> _REQUIRED ACTION_
Scan the material for the word "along", and copy each line where it shows up.

> _DATA BLOCK_
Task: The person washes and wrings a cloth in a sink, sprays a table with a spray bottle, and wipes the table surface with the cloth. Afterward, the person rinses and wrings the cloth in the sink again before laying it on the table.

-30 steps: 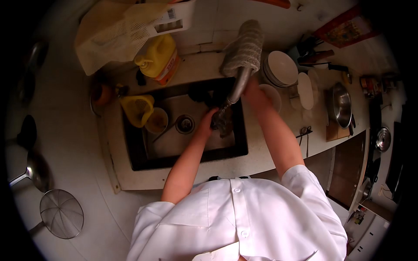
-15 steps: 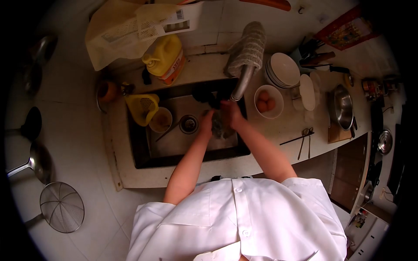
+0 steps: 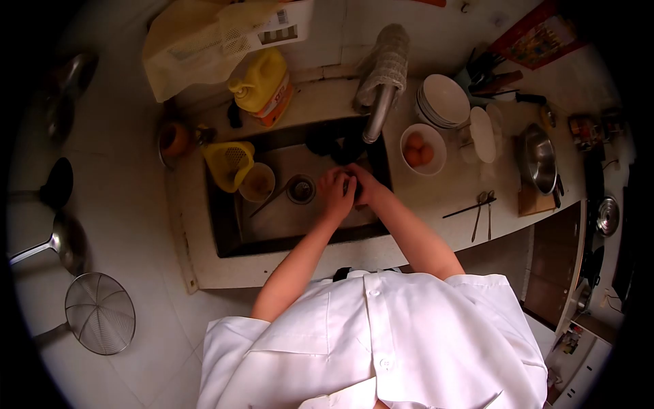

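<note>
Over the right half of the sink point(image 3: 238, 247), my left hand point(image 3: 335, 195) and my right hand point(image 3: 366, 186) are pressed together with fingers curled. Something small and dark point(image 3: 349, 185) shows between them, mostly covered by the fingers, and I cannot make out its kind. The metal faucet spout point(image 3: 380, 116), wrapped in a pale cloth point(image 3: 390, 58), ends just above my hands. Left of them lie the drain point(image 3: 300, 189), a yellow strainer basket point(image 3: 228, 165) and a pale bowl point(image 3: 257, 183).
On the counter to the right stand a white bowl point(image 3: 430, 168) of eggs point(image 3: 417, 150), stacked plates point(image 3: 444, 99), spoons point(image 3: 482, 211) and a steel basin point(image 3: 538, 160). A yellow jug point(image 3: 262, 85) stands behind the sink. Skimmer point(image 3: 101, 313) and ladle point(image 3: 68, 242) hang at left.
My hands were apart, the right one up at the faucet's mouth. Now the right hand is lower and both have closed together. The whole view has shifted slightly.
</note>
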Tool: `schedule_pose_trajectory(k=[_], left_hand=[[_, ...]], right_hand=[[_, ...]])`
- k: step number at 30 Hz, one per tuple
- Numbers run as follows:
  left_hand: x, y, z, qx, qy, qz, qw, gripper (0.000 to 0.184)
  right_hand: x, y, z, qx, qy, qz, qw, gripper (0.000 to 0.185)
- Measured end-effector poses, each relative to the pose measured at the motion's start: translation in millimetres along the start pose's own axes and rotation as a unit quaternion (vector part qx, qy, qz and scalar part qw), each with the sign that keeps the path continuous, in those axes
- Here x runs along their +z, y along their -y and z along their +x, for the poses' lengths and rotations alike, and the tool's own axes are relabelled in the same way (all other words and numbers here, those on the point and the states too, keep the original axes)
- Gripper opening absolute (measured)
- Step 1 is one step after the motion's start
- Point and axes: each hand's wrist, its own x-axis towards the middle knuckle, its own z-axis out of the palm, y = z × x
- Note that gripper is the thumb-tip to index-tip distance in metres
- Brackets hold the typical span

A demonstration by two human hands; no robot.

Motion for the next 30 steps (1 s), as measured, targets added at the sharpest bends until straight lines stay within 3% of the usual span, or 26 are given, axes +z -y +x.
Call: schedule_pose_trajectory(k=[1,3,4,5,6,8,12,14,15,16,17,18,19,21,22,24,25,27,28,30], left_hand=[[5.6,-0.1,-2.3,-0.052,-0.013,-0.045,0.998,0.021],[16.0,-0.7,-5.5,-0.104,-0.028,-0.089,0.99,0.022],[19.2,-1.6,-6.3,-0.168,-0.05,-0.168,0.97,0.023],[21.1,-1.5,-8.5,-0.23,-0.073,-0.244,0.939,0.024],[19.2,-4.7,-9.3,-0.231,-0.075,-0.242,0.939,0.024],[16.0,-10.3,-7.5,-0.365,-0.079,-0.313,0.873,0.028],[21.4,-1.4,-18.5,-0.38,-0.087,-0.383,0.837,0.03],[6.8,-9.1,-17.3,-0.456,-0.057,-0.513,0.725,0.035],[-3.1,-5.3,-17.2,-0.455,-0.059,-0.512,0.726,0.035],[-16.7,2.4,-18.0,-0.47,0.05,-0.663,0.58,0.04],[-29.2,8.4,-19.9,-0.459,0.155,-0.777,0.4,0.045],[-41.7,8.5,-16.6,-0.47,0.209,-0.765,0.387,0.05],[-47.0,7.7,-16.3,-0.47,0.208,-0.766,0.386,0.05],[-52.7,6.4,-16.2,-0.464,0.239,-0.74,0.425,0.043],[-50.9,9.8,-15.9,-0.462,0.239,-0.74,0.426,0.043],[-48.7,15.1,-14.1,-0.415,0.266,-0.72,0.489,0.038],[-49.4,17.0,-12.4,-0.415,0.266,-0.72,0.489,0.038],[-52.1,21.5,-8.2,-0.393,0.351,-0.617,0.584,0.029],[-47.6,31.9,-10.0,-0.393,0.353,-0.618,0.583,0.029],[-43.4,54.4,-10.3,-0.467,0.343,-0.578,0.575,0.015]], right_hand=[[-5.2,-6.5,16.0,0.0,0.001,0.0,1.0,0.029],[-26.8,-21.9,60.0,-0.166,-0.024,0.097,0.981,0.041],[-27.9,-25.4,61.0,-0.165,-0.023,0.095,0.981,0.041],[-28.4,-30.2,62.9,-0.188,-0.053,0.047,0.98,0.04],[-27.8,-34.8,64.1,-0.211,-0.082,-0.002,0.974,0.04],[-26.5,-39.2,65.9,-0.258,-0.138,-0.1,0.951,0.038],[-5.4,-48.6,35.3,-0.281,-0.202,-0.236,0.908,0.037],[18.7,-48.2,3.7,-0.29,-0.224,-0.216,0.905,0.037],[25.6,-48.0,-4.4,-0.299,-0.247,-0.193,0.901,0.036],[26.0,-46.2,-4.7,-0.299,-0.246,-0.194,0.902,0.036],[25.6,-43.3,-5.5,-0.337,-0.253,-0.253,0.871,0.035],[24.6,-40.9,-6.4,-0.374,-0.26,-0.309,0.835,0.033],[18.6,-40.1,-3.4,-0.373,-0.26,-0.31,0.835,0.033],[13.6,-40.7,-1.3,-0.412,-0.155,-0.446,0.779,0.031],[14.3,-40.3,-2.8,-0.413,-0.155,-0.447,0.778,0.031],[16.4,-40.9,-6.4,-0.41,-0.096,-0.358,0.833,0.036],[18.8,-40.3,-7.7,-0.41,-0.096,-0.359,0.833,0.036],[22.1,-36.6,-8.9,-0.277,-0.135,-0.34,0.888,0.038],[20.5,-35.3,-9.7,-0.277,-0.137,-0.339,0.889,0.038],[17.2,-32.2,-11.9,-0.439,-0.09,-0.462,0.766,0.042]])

> _OUTPUT FOR THIS TASK_
- Measured end-effector poses, each relative to the pose measured at the motion's start: translation in millimetres along the start pose's own axes and rotation as a unit quaternion (vector part qx, qy, qz and scalar part qw), each with the sign that keeps the path continuous, in those axes
- Here x runs along their +z, y along their -y and z along their +x, for the poses' lengths and rotations alike, and the tool's own axes are relabelled in the same way (all other words and numbers here, those on the point and the states too, keep the original axes)

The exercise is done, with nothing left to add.